Socially minded viewers should also check out Pieter- Jan De Pue’s Afghani chronicle The Land of the Enlightened, or Des Henderson’s historical account of Project Children in How To Defuse a Bomb. Long-time documentary fans are advised that A Family Affair is this year’s Capturing the Friedmans and The Music of Strangers: Yo Yo Ma and the Silk Road Ensemble is this year’s Buena Vista Social Club.

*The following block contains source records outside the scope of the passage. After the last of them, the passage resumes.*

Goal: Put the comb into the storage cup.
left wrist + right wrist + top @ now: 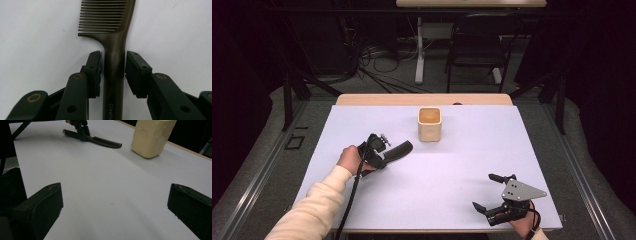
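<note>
Comb [113, 47] is light, stiff and slick; hold its handle. Your left tongs [113, 67] sit around it, barely squeezing yet. Your right tongs [494, 192] are open.

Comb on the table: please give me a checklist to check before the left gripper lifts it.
1. Comb handle lies between the left gripper jaws: ok.
2. Pads pressing the handle on both sides: not ok, a slim gap shows at each side.
3. Comb lies flat on the table: ok.
4. Wooden cup stands upright, apart from the comb: ok.
5. Right gripper open, far from the comb: ok.
</note>
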`<state>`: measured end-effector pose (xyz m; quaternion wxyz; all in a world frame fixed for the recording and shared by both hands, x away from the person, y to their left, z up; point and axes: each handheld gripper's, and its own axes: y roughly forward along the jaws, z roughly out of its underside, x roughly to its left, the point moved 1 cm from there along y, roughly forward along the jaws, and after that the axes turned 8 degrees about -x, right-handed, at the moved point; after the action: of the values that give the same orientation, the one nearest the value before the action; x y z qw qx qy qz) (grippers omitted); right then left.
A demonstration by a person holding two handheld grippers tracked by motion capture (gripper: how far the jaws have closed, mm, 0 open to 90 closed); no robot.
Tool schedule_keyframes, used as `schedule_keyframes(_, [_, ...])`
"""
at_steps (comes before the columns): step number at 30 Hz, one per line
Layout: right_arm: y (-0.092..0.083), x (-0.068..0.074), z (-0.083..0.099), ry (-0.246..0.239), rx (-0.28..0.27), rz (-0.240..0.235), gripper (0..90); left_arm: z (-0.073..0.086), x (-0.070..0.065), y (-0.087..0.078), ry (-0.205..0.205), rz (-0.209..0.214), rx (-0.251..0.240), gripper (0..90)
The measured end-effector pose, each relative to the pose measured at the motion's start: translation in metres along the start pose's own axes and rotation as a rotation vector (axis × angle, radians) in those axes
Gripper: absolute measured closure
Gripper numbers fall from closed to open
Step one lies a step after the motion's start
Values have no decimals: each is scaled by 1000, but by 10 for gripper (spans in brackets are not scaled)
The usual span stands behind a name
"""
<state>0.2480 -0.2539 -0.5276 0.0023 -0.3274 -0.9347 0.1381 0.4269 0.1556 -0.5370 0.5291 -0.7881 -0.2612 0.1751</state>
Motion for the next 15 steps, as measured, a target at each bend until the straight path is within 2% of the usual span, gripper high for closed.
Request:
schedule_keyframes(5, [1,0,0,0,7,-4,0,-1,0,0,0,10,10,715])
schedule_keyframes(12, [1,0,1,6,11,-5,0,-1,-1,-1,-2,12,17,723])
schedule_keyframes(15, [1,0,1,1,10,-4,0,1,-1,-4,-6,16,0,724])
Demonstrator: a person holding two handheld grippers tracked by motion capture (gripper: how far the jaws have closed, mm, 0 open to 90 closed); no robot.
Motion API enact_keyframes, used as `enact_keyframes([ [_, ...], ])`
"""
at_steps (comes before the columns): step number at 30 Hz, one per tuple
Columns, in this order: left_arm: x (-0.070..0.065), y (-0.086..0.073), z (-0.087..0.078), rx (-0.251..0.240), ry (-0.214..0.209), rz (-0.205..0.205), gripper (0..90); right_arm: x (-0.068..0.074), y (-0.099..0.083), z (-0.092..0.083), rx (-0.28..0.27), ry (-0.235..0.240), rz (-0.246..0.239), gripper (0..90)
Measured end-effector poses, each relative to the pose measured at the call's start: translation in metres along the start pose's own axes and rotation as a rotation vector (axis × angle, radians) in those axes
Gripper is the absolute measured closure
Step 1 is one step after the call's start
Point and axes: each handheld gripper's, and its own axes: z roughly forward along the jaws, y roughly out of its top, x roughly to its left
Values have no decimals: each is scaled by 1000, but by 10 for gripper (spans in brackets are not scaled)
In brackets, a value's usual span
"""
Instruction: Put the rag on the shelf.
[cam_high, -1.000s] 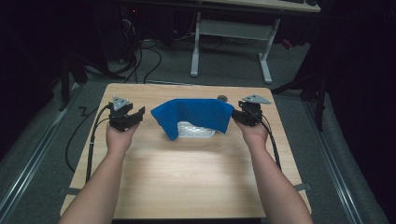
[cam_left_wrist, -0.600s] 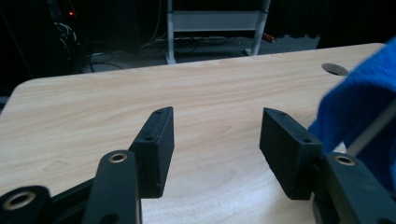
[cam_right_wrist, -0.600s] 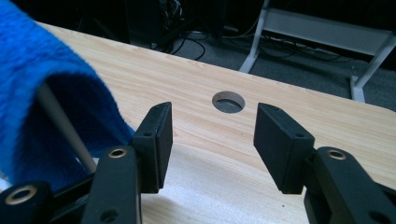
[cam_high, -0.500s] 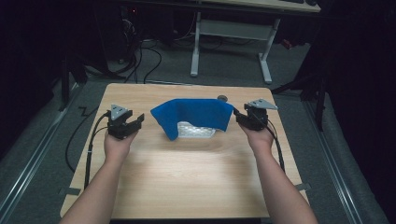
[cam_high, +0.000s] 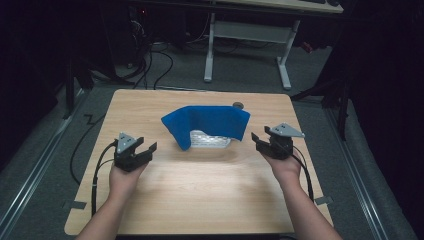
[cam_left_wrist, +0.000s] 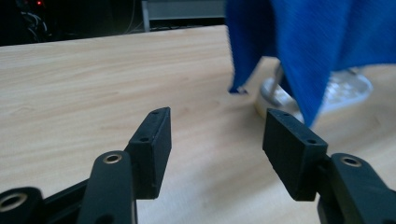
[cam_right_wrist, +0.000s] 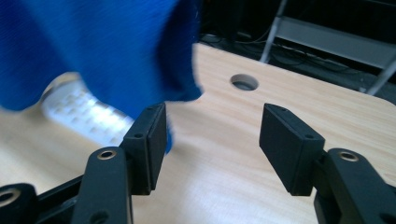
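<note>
Now left hand-held gripper (cam_high: 146, 149) and right hand-held gripper (cam_high: 258, 140) released, jaws just widened, nothing between. Blue cloth (cam_high: 207, 124) draped over clear container (cam_high: 210, 139) mid counter (cam_high: 200, 185), well apart from both. Best pulled back level, avoiding cloth edges.

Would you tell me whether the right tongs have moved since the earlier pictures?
Yes: the right tongs have drawn back from the blue cloth toward the table's near edge, opening, nothing between them.
</note>
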Motion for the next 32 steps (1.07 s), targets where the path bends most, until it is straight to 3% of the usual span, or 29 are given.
enact_keyframes([
  [2, -5, -7, -7, 4, -11, -3, 426, 8, -7, -10, -32, 3, -20, 433],
  [8, -25, -26, -26, 15, -33, 17, 423, 37, -32, -32, -12, 32, -54, 430],
  [15, -65, -43, -38, 34, -106, 45, 425, 74, -64, -52, 15, 75, -41, 429],
  [16, -72, -48, -40, 38, -123, 26, 424, 78, -67, -54, 14, 76, -29, 428],
  [18, -80, -56, -40, 63, -163, -8, 424, 87, -80, -62, 3, 98, 40, 434],
  [19, -86, -58, -38, 87, -189, -2, 414, 92, -85, -65, 9, 117, 72, 436],
  [21, -92, -60, -35, 96, -192, 54, 399, 102, -89, -66, 37, 162, 36, 421],
  [22, -93, -60, -33, 99, -183, 76, 397, 106, -91, -65, 38, 155, -15, 426],
  [23, -92, -60, -30, 108, -173, 91, 394, 106, -91, -64, 44, 153, -29, 424],
  [27, -80, -59, -24, 126, -181, 33, 385, 95, -92, -53, 64, 134, -20, 420],
  [32, -74, -62, -23, 141, -170, 13, 374, 82, -98, -48, 88, 104, 1, 416],
])
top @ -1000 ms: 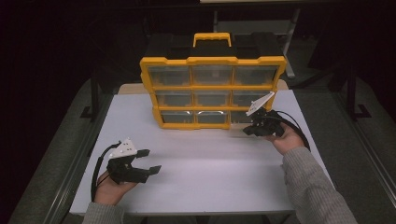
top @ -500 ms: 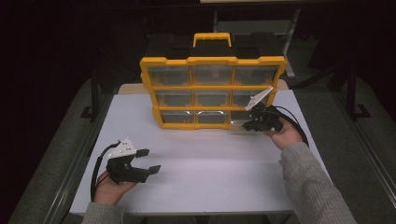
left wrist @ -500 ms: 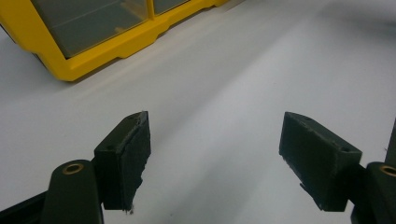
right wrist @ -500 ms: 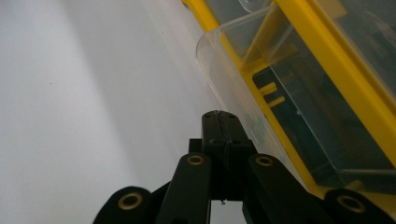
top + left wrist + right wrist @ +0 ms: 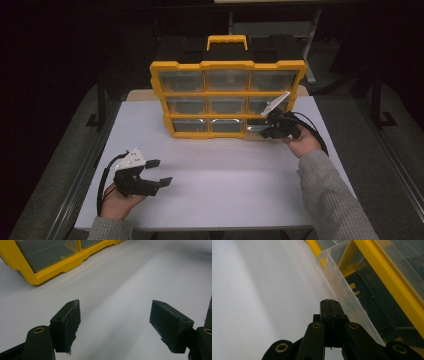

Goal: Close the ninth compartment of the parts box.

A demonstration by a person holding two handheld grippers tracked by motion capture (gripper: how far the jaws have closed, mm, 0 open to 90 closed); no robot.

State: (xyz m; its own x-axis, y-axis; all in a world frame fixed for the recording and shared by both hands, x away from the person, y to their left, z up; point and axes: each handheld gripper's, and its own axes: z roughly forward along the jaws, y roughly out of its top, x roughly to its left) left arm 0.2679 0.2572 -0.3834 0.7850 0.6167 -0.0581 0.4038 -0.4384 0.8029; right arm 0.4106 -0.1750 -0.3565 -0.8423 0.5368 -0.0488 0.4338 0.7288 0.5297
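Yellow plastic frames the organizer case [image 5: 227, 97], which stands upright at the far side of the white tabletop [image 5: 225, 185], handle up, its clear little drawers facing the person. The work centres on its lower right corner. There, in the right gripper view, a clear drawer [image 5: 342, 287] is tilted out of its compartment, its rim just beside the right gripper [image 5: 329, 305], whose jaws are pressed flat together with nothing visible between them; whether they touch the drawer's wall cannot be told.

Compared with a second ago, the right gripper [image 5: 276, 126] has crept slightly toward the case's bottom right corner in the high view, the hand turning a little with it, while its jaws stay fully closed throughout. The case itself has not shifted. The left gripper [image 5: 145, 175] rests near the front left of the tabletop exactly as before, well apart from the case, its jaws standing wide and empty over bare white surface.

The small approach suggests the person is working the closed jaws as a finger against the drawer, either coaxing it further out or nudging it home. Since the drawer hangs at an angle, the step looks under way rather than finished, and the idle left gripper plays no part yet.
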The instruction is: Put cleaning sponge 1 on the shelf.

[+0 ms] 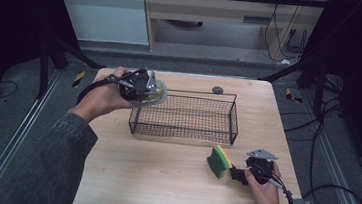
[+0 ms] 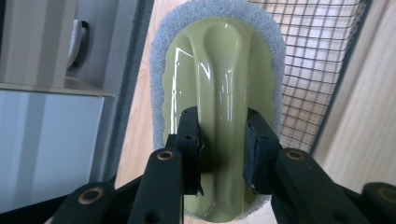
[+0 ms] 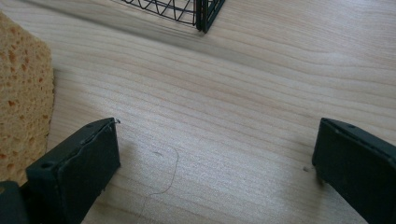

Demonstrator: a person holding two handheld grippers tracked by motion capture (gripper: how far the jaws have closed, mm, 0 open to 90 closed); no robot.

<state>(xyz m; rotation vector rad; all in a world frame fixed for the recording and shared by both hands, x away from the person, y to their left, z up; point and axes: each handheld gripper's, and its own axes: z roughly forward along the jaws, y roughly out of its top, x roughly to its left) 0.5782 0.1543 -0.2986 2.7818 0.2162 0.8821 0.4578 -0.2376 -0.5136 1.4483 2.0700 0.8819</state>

The IFI Documentary Festival begins on Thursday 22nd and continues until Sunday September 25th. For more, see ifi.ie

Picture This
Spirit Store, Dundalk, Co Louth 9pm €12 (sold out)
spiritstore.ie

You will by now have read about the success story of Picture This, the core of which is Athy musicians Ryan Hennessy and Jimmy Rainsford. This gig kick-starts a debut nationwide tour. Remarkably, all dates are sold out, including three November shows at Dublin's Olympia. Bigger venues in 2017? You betcha.

Off Centre
Droichead Arts Centre, Drogheda Until Nov 4
droichead.com

Marie Hanlon's playful, lyrical abstract paintings have given way to other means of expression – or expanded means of expression, because Hanlon's concerns remain the same, rooted in the dynamics and ambiguity of perception. Here she continues her exploration of the moving image and 3D constructions. And she makes a wall drawing.

Scorch
Everyman Theatre. Ends Sep 17 8pm everymancork.com; Hawk's Well Theatre. Sep 22 8pm €15/€7.50
hawkswell.com

Fresh from its award-winning performances in Edinburgh, and recipient of the Irish Times Theatre Award for Best New Play, Stacey Gregg's monologue piece Scorch now undertakes an Irish tour, produced by Belfast's Prime Cut Productions. Inspired by the details of a real court case, it follows the story of Kes, played by Amy McAllister, a gender-curious teen who identifies implicitly as a boy, watching sci-fi movies "through the dude's point of view" and seizing an alternative identity allowed by internet avatars. "She thinks I'm a guy," Kes says of an online acquaintance. "And I don't correct her." The consequences for a gender-fluid individual who comes up against much more inflexible systems of identity are tragic, but Gregg's play is equally engaged with the gendering and sexualisation of culture. Or, as the gamer Kes might put it, who gets to be Player One?